第530話 歌姫オンステージ3(5)
(歌姫サマのあの様子からするに、俺がスプリガンどうこうで絡んで来たってわけじゃなさそうだな・・・・あの言動から察するに、歌姫サマと俺は過去に会った事があるって事か? そして俺はそれを忘れている・・・・・・・・・?)
ソニアから接触された影人が1番初めに考えたのは、自分がスプリガンだとなぜかバレたのでは、というものだった。だが、どうやらソニアはその事とは全く関係ない、プライベートな事で影人に接触を図ってきたらしい。それが、いま影人が内心考えていた事なのだろう。
(プライベートでここの祭りに来てたって事は、歌姫サマはこの学校に在籍してたのか? じゃなきゃ、こんなローカル極まりねえ祭りになんか来ないよな)
そうであるならば、ソニアと影人が過去に出会ったのは自分がこの小学校に在籍していた時なのか。
(・・・・・・ダメだ、思い出せねえ。そもそも、小学校時代の記憶なんて、あんまりはっきりとはしてねえからな。祭りに関する事はたまたま覚えてたが・・・・・)
影人は内心そう呟き首を振った。小学校時代といっても、もう5年前だ。いくら影人が若いといっても、記憶は薄れてきている。まあ、それ以外にも影人の小学校時代の記憶が薄まっている理由はあるのだが。
「・・・・・・・・・・・ねえ、影人」
「ん? 何だ暁理。一応言っとくと、俺もまだ何が何だか分かって――」
すると、今まで黙っていた暁理が顔を俯かせながら影人に近づきそう声を掛けてきた。影人は暁理に言葉を返そうとしたのだが、影人が言葉を述べ終わる前に、暁理は影人の肩を右手で掴んできた。
「さ、暁理・・・・? 急にどうした? 後、すっげえ肩が痛いんだが・・・・・・・・」
未だに顔を俯かせている暁理。だが、影人の肩を掴む力は凄まじく、はっきり言って痛い。そんな友人は顔を上げると、完璧な笑顔を浮かべながらこう言った。

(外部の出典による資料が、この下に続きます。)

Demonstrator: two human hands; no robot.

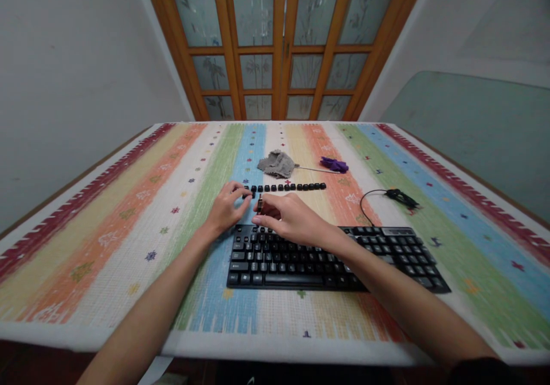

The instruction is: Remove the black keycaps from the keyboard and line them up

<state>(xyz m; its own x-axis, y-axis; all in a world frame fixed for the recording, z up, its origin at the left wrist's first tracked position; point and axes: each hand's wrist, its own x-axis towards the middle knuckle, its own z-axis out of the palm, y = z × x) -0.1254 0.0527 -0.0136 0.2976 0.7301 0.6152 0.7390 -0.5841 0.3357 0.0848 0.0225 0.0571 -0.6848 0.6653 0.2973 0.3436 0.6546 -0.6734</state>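
Loose keys (281, 188) behind a keyboard (296, 281)
Left hand (226, 207) bends behind it, grip hard to tell; right hand (296, 219), over its back edge, pinches a small thing (260, 204).

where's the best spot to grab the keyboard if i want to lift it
Probably by its two short ends, one from each side: the keyboard is long, lies flat, and both ends show uncovered. The right forearm crosses between them, and the cable leaves the far edge.

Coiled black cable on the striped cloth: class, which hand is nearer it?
Right: the right hand is left of the coiled cable; the left hand is farther left.
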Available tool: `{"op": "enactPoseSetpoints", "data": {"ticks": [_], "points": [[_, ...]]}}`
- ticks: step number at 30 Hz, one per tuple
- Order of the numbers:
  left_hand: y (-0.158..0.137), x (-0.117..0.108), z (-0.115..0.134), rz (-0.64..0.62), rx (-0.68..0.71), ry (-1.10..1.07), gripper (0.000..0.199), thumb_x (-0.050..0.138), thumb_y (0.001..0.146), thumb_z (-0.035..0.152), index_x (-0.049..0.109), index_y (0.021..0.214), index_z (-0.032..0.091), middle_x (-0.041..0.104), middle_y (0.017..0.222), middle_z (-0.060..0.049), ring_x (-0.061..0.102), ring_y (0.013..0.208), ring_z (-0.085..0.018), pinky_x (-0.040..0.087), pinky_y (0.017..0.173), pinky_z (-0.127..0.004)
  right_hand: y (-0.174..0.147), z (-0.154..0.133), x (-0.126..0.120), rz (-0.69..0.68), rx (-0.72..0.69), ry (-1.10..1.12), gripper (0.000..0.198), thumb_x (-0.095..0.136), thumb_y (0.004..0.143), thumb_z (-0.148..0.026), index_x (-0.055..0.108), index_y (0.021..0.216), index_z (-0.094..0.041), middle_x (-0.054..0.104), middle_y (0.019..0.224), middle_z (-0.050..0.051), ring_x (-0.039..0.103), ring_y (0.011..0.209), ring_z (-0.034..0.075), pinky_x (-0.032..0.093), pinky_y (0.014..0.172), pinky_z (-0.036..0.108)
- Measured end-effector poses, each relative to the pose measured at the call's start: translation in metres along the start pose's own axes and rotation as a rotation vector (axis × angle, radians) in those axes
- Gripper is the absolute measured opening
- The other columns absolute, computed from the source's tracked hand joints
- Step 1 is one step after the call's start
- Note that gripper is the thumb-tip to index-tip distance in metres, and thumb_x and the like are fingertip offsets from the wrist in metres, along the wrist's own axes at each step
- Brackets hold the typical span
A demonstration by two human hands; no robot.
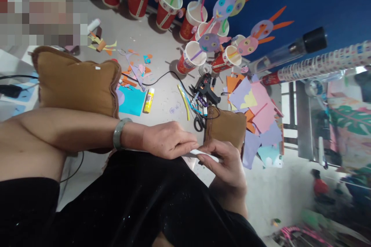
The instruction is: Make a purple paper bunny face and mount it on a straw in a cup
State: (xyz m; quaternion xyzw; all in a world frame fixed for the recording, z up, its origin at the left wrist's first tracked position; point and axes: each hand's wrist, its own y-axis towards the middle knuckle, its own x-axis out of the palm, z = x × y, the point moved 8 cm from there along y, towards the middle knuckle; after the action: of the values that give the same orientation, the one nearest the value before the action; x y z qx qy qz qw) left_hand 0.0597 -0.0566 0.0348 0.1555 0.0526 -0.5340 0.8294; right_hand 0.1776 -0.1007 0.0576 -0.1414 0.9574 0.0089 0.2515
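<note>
My left hand (166,139), with a pale green bangle at its wrist, is closed at one end of a slim white stick-like piece (207,155). The fingers and thumb of my right hand (227,162) pinch the other end. This piece lies nearly level above my dark-clothed lap, and its ends are hidden by my fingers; I cannot make out its exact kind. Beyond my hands, black-handled scissors (198,124), a yellow straw (183,102) and a black glue gun (209,90) lie on the table. A yellow glue stick (148,100) stands past my left hand.
Red-and-white paper cups (188,61) with straws and paper animal heads line the blue wall. Brown cushions (75,77) flank the work area. Coloured paper sheets (263,112) lie at right, paper scraps (139,70) at left. A black cable crosses the table.
</note>
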Motion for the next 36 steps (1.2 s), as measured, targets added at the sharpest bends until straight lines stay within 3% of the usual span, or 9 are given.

「いやー驚いたよ。まさか君があの歌姫と面識があったなんてね! しかも電話番号とメアド貰ったみたいじゃないか! よかったね影人! 本当、よかったねえ?」
「いや、だから俺は歌姫サマと会った記憶は・・・・・って、俺の肩掴みながらどこ行くんだよ!? 後、本当に肩痛いからやめろ!」
暁理は笑顔で肩を掴みながら、どこかへと向かって歩き始めた。暁理に肩を掴まれている影人は必然暁理の後を歩かされる形になる。
「なに、ちょっと休憩がてら、近くのファミレスに行こうと思って。バス降りてこの学校に着く前にあったでしょ? そこでじーっくり尋問・・・・じゃなかったお話しようよ。大丈夫、今日という日はまだ長いよ」
「い、いや俺覚えないんで、する話はないと思いますよ・・・・・・・?」
暁理は変わらずに影人の肩を掴みながら、そんな事を言った。その暁理になぜか恐怖を抱いた影人は、自然と友人に対して敬語を使っていた。
「だとしても君が歌姫からアプローチされた事には変わりないよ。ほら、キリキリ歩いて!」
「理不尽だろ!? ああ、くそ・・・・・今日は厄日だ・・・・・・・・・」
全てを諦めたようにそう呟きながら、影人は暁理に連行されるのであった。
「へえー、ここがシェルディア様とキベリアくんが住んでる場所かあ。西洋風でいい感じの部屋ですね」
「ふふっ、そうでしょ?」
響斬の賞賛の言葉を聞いたシェルディアは、嬉しそうな笑みを浮かべてそう言った。